• _DATA EXTRACT_:
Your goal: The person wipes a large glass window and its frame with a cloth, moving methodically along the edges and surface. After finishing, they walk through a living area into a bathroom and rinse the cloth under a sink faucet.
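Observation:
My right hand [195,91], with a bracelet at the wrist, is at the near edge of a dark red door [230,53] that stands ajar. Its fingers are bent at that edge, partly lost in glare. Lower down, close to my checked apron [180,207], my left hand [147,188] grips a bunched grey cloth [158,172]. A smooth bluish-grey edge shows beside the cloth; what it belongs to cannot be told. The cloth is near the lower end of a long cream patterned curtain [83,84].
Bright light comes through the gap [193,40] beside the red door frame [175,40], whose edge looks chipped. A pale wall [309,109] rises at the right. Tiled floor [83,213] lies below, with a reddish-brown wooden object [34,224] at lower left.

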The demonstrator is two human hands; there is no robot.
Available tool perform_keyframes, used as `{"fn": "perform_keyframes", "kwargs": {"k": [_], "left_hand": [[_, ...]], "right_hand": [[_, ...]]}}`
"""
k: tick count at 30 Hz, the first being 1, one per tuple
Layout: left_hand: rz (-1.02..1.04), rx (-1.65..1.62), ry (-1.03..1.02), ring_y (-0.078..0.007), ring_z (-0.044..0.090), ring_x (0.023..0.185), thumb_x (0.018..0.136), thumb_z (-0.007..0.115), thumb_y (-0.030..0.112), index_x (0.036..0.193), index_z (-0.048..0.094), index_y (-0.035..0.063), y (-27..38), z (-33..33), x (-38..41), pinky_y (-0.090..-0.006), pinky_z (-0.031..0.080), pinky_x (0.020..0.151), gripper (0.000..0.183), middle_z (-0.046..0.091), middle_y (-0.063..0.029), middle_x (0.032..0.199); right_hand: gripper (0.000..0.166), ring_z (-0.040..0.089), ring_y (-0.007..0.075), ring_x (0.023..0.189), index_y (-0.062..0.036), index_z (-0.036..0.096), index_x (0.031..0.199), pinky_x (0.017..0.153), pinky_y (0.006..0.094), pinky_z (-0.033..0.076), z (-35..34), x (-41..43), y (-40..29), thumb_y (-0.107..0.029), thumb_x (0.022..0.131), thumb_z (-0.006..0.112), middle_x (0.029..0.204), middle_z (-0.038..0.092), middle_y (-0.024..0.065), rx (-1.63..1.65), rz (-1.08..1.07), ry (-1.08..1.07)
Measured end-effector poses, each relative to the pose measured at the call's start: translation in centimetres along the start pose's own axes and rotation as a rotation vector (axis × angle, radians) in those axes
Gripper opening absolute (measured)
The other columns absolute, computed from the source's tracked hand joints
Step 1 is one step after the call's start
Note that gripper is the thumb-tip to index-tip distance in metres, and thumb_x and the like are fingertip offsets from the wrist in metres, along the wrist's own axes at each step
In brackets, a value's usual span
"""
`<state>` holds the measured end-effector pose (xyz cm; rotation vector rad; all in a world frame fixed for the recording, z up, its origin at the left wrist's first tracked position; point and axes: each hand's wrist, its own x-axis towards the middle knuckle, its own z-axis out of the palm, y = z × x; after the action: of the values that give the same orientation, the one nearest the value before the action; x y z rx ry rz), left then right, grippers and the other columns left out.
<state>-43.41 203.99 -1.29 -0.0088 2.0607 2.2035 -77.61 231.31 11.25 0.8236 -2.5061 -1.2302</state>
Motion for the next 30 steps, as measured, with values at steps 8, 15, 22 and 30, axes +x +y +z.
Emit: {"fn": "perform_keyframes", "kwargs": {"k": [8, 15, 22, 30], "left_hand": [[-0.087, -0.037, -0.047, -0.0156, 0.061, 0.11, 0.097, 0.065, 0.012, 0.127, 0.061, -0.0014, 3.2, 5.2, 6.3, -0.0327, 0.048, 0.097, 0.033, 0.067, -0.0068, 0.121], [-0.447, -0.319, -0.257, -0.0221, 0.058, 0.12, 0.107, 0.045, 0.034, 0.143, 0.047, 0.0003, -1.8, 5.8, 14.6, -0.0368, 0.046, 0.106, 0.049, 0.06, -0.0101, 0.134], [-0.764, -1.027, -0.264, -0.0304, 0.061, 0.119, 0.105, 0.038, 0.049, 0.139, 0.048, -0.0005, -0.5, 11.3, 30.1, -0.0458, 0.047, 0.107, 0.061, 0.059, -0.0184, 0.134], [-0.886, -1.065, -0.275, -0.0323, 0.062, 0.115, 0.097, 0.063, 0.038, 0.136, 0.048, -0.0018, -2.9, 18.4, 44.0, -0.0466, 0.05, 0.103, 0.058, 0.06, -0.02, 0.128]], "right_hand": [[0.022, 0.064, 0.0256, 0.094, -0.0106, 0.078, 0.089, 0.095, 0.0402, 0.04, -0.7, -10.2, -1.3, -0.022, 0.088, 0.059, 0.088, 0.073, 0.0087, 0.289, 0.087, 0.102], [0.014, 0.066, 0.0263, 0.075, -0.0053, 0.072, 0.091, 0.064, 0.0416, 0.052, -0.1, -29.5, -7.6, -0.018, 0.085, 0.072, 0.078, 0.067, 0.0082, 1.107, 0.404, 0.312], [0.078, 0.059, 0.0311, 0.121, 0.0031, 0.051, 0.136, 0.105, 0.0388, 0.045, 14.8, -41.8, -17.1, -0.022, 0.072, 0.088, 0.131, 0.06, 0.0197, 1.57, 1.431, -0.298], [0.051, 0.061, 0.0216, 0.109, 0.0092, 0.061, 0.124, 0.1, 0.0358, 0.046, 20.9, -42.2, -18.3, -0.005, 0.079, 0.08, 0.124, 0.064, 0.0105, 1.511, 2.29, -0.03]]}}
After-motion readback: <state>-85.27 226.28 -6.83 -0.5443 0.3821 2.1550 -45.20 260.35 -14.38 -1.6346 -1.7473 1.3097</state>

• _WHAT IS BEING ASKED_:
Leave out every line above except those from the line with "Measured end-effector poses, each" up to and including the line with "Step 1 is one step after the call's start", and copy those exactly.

• _EXERCISE SOLUTION_:
Measured end-effector poses, each relative to the pose measured at the call's start: translation in centimetres along the start pose's own axes and rotation as a rotation vector (axis × angle, radians) in those axes
Gripper opening absolute (measured)
The other columns absolute, computed from the source's tracked hand joints
Step 1 is one step after the call's start

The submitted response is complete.